很快,第七封信給了她答案——“茶薇,安好?這已經是我離開杜鵑鎮的第三個年頭了。今日是景雖五歲生辰,這孩子在生辰宴上一直不言苟笑,卻被大臣們誇獎日後必成大器。其實……他們並不知道,這孩子從小便是如此一板一眼,不與我親近。我想,無論是身為丈夫,亦或是身為父親,我都是失敗的吧?”

衛茗在這時微微停了停。

空氣中凝著一股子靜,只留了房中二人一輕一重的呼吸聲。

然而,即便是局外人,衛茗亦能感覺到杜茶薇情緒中的變動。

這份很純粹的感情,夾雜了另一個女人和孩子的存在,便註定是根刺,於誰都是痛。

為了不讓這份死沉的安靜繼續下去,衛茗幾乎是下意識地抽出第二頁,繼續道:“不過,五歲的景雖,讓我回憶起了五歲的小茶。那丫頭一定也已經長高變漂亮了吧?呃……”衛茗見自己的名字忽然被提及,抽了抽嘴角,“茶薇,我還記得,六年前我曾跟你預聘了小茶做兒媳,如今我家景雖有模有樣絕不會差了去,不知當日戲言可曾作數……誒!!”衛茗讀至此,大驚失色望向杜茶薇,“姨,這事……?!”

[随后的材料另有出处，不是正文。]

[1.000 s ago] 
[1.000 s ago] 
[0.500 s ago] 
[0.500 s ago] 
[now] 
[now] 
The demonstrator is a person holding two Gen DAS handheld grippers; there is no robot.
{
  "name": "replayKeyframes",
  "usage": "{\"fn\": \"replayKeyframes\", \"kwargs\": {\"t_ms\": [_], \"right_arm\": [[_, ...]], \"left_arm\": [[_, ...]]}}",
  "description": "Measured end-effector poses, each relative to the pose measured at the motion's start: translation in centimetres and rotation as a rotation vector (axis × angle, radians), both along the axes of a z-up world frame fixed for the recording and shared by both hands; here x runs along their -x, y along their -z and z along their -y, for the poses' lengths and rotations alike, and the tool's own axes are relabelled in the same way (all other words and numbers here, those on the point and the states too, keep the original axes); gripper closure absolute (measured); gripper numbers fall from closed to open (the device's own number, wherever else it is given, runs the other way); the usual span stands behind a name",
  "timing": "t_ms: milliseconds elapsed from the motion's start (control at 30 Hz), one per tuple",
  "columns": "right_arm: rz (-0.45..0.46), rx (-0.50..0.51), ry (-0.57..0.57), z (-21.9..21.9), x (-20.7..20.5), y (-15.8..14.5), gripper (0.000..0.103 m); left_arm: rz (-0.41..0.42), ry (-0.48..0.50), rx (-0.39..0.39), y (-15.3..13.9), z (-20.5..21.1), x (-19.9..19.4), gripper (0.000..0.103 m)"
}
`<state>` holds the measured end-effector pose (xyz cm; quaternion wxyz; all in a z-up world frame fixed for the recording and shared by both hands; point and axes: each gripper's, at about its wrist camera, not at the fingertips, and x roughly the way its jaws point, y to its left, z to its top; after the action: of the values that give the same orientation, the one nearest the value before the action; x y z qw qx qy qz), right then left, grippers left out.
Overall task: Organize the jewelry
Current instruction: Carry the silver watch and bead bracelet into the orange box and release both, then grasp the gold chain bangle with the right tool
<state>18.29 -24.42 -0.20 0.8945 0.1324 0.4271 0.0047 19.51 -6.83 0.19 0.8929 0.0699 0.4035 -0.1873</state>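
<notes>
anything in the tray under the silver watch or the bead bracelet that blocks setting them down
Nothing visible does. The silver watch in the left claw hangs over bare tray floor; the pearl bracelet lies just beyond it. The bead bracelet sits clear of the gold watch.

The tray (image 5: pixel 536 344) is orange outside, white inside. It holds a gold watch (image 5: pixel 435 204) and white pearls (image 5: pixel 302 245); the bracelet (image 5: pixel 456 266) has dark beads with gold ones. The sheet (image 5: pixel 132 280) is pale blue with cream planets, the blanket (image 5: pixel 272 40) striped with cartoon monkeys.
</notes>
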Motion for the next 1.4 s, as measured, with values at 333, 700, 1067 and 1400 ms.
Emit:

“當年的確有此一說。”杜茶薇睜開朦朦雙眼,點了點頭,“你還記得我曾跟你提過的娃娃親麼?就是他。”

“可是他、他……”不是說著玩的嗎?不是直到她入宮前都了無音訊嗎?!

“一入宮牆深似海,我不知曉那位太子殿下的為人,不敢將你輕易託付出去。”杜茶薇正色道,“所以我一直告訴你,你的婚事你做主,除非到了你無論如何也嫁不出去的田地,屆時再行考慮這樁口頭上的婚事。”

“……”原來太子殿下竟然是杜茶薇口中“嫁不出去再考慮”的備用麼……

等等!她與太子殿下在十九年前就有了這等說著玩的婚約?!

又聽杜茶薇悠悠道:“這麼多年了,你在宮裡想來也見了太子殿下不少次,他的為人你比我更清楚。杜家並不是強悍的母家,至少比起那些個官家小姐來說……還不夠硬。就算鏡寧依諾為你二人指婚,太子殿下如果對你無心,你日後定然也很艱難。”

“那個……”衛茗面色一赫慌慌張張起身,望向房門的方向,聲若蚊鳴:“他在外面……”

“呃……?”杜茶薇不明所以,“誰?”

“太子殿下……在外面。”衛茗諾諾,心跳如打鼓,“您要見見他麼?”咦?這對話……這場景,怎莫名的詭異?

就好像是……

見!父!母?!

杜茶薇錯愕,末了瞭然一笑,“竟是如此……那自然是要見一見的。”想來百里鏡寧不會派自己的兒子來這種地方,堂堂太子殿下,更不可能是被自家侄女拖來的。

能出現在這裡,便只有一個原因了——他自願跟著衛茗來的。

其心意不言而喻。

作者有話要說:太紙殿下,請表達一下淪為備胎君的感想……

ps:從初中就開始追的一本武俠小說又開始更新了~\(≧▽≦)/~雖然作者大大更得很慢。。。可是不敢催,怕一催這邊就被報應qvq……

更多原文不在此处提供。